It didn't take a week for the international community's celebration of now 15-year-old Malala Yousafzai's return to school to be interrupted by a hail of bullets that should remind us all that for every story of redemption and triumph for the girls and women of Pakistan, there are a dozen stories that end in abject tragedy.

And until the Pakistani government starts truly cracking down on militants who slaughter girls and blow up schools, the dream of gender equality in education in Pakistan will remain little more than that -- a dream.

In an attack that closely resembled the October, 2012, attempt on Malala's life, two men on a motorcycle pulled up alongside 41-year-old Shahnaz Nazli on March 27 as she was leaving the all-girls schools in Northwest Pakistan where she taught and unleashed a torrent of gunfire.

Unlike with Malala, who was targeted for assassination not far from the same location, the militants accomplished their goal this time around. Bibi died on the spot in front of her son.

As is often the case in the tribal regions, details about the shooting are murky, but what's clear is that yet again, those opposed to girls being educated are perpetrating heinous acts of violence against those whose only transgression is to try to go to school.

Though Malala's case drew widespread attention primarily because an attempt was made on her life when she was just 14, and due to her status as a leader in the girls education movement at such a tender age, the violence in Northwest Pakistan has continued unabated in the six months since.

•On New Year's Day, gunmen -- again on motorcycle -- shot and killed five female teachers.

•A day earlier, militants blew up a government school in the Jamrud District (site of the attack on Nazli).

•In early November, the Farooqi Girls High School in Lahore was burned to the ground.

After the attempt on Malala's life raised the issue of girls' education in Pakistan to a global level, the Pakistani government has responded with heartfelt sympathy, appropriate verbiage and pledges of millions of dollars to improve girls education.

Pakistani President Ali Asif Zardari promised to raise a $10 million "Malala fund" to promote schooling around the world for girls.

"We will increase resources for education and at least four percent of GDP would be allocated by the year 2018," Pakistani Senator Razina Alam recently said.

And yet, after all of the pledges of money and all of the kind words, six months post-Malala, Pakistan is no closer to gender equality in the schools because Pakistan doesn't have an education problem.

It has a security problem.

Perhaps it is no surprise then that it is Malala herself, and Nazli's husband, Ishtiaq Ahmed who seem to best understand this fact.

"There was no security from the government," Ahmed said. "Not just for my wife, but for all the teachers. My wife was martyred while she was on duty."

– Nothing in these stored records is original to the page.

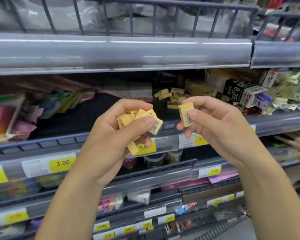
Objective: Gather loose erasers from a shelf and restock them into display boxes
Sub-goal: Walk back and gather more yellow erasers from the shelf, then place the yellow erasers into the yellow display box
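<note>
The left hand (111, 129) is curled around a handful of small yellow rectangular erasers (139, 122) in paper sleeves; at least six show between the fingers, though an exact count cannot be made because they overlap. They lie jumbled in the grip, pointing different ways, and one sticks out below the palm with its long axis slanting down to the right. The right hand (215, 122) pinches a single yellow eraser (186, 114) between thumb and fingertips, its long axis roughly upright, its barcode face turned toward the camera. This eraser sits at the tips of the fingers, just beside the left hand's bundle but apart from it.

Behind both hands, on the dark grey shop shelf (93, 137), a loose pile of yellow erasers (171, 97) lies scattered, about ten visible, blurred. To its right stands a row of printed cardboard display boxes (235, 90). Yellow price labels (62, 163) run along the shelf edges.
</note>
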Tool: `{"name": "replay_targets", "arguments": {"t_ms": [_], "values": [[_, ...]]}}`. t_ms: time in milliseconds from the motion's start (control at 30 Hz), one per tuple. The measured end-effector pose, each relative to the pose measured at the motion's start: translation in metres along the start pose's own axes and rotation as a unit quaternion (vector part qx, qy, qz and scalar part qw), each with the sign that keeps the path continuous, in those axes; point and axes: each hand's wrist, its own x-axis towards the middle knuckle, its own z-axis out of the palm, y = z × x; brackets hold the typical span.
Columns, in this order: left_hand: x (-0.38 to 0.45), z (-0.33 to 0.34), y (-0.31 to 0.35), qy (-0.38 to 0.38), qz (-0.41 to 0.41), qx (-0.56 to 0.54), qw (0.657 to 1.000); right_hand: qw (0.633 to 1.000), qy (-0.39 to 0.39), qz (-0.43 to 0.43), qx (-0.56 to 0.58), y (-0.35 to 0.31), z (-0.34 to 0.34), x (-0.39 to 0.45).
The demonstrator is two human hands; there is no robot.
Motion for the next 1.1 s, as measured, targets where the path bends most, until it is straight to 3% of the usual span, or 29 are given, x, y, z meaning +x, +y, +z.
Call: {"name": "replay_targets", "arguments": {"t_ms": [233,400,533,667,800,1100], "values": [[-0.086,-0.015,-0.093,0.036,-0.181,-0.011,0.983,0.981,0.061,0.184,0.031,0.093,0.018,-0.112],[-0.15,-0.034,-0.178,0.1,-0.372,-0.002,0.923,0.921,0.136,0.364,0.028,0.177,0.028,-0.2],[-0.207,-0.044,-0.229,0.175,-0.44,-0.035,0.88,0.874,0.19,0.445,0.052,0.222,0.032,-0.258],[-0.259,-0.049,-0.251,0.222,-0.467,-0.053,0.855,0.84,0.191,0.504,0.055,0.247,0.03,-0.298],[-0.298,-0.05,-0.251,0.266,-0.458,-0.059,0.846,0.835,0.145,0.53,0.035,0.261,0.031,-0.318],[-0.396,-0.018,-0.217,0.424,-0.402,-0.065,0.809,0.843,-0.06,0.532,-0.055,0.266,0.051,-0.325]]}}
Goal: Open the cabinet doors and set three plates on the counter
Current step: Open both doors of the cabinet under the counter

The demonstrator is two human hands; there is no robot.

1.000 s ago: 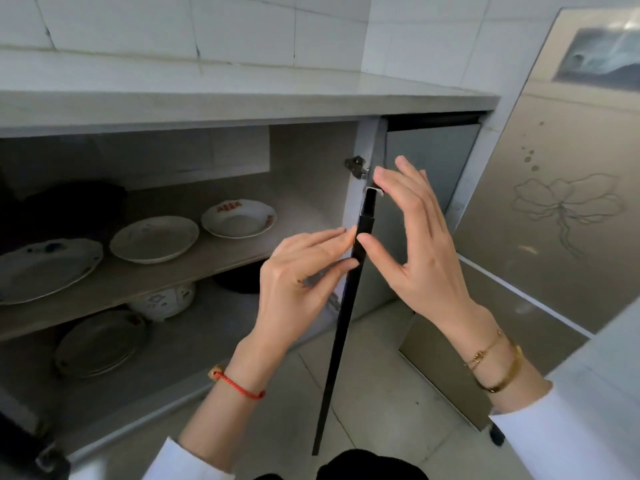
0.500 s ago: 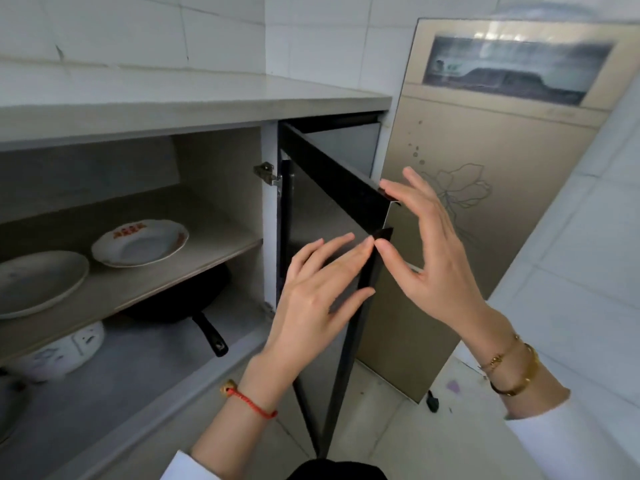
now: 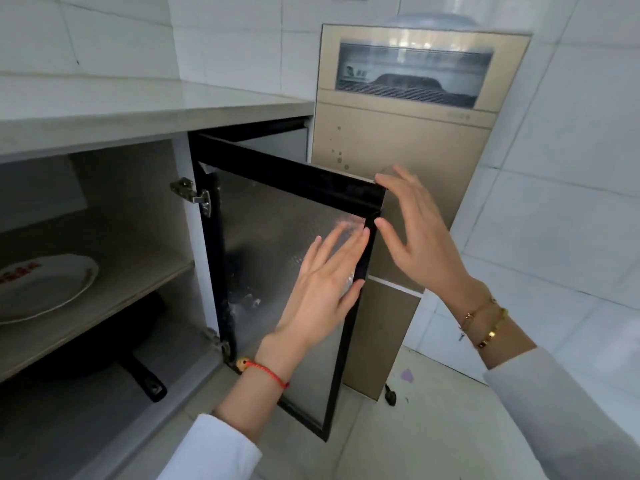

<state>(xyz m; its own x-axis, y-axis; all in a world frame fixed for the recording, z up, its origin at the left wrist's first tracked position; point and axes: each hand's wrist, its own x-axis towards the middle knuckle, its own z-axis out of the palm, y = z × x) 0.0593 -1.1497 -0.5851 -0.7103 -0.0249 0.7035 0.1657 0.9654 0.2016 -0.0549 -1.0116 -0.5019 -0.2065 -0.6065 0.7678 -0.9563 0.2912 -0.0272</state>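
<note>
White-sleeved arms reached toward a cabinet door (image 3: 277, 258) that stood swung well out on its hinges, its black frame edge-on between two hands. A left hand (image 3: 325, 285) lay flat against the door's inner frosted panel, fingers straight and holding nothing, while a right hand (image 3: 415, 237) rested with straight fingers on the outer top corner, thumb touching the frame edge and gripping nothing. Further in, one plate (image 3: 45, 289) sat on the upper shelf (image 3: 145, 282), a dark pan (image 3: 114, 351) below it. Beyond, the pale bench (image 3: 156, 105) showed no plates on its visible stretch. Judged from this, the door-opening looked near done on this side; all three plates were yet to be lifted out.
</note>
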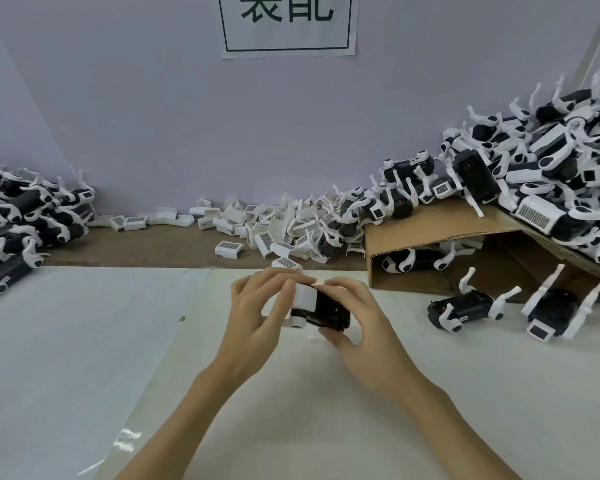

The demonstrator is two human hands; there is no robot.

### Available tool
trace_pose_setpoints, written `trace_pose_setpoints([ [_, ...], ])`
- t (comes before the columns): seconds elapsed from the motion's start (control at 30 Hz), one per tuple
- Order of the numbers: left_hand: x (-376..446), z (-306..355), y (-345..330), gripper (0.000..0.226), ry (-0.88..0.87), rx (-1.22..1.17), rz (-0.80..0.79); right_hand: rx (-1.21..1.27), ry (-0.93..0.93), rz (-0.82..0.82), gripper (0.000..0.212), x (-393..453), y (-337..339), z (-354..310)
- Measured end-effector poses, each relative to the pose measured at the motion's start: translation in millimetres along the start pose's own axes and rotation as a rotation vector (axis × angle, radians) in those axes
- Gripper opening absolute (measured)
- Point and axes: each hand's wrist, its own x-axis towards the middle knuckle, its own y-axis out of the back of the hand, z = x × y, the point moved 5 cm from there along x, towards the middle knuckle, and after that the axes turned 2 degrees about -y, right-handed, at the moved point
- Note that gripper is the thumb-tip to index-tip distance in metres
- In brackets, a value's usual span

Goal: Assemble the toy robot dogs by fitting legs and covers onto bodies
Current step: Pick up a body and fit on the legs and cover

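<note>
I am watching the left hand (257, 303) pressing a white cover (305, 296) onto the black body (329, 311), while the right hand (352, 315) is gripping that body, just above the table (84, 341) at centre. Cover going on; legs unclear. At 3 o'clock, two legged dogs (465, 308) are lying. Loose covers (264, 223) at 12, piles at 9 and 2: too many to count.

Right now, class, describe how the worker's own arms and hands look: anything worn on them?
Both forearms are bare up to the picture's lower edge: no sleeves show. The left hand and right hand wear no gloves. No rings, watch or bracelet show, and the fingernails look short and plain.
</note>
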Motion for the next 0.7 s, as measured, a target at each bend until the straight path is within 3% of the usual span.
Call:
trace_pose_setpoints([
  [0.07,-5,-1,0,0.04,-0.034,0.127,0.038,-0.055,0.015,0.01,0.07,-3,-3,-2],
  [0.17,-5,-5,-4,0.022,0.052,0.037,0.168,-0.132,0.105,0.01,0.069,-5,-12,-12],
  [0.23,-1,-9,0,0.024,0.099,-0.04,0.3,-0.132,0.125,0.005,0.067,-7,-20,-18],
  [0.4,1,-47,18,0.05,0.415,-0.38,0.47,-0.013,-0.147,-0.081,0.087,-7,-30,-10],
  [0.57,3,-55,20,0.055,0.454,-0.381,0.445,0.052,-0.196,-0.051,0.045,-12,-39,-13],
  [0.7,3,-48,10,0.067,0.503,-0.479,0.341,0.065,-0.158,0.08,0.052,-8,-24,-15],
])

And Malala, in authoring a petition in the wake of Nazli's murder, called "on the president and government of Pakistan to end the killings and violence that prevent girls' education and to ensure all girls can go to school... and for all girls and all teachers to be protected and given security to enable them to enjoy their basic right to be educated."

As it stands today, it is simply not safe for girls to attend school in Pakistan, and that's why one in every 12 of the world's "out of school" children is Pakistani.

So as we celebrate Malala's return to school, let's not forgot one important fact: She has chosen to continue her education in England, not in Pakistan.

Is there any doubt why?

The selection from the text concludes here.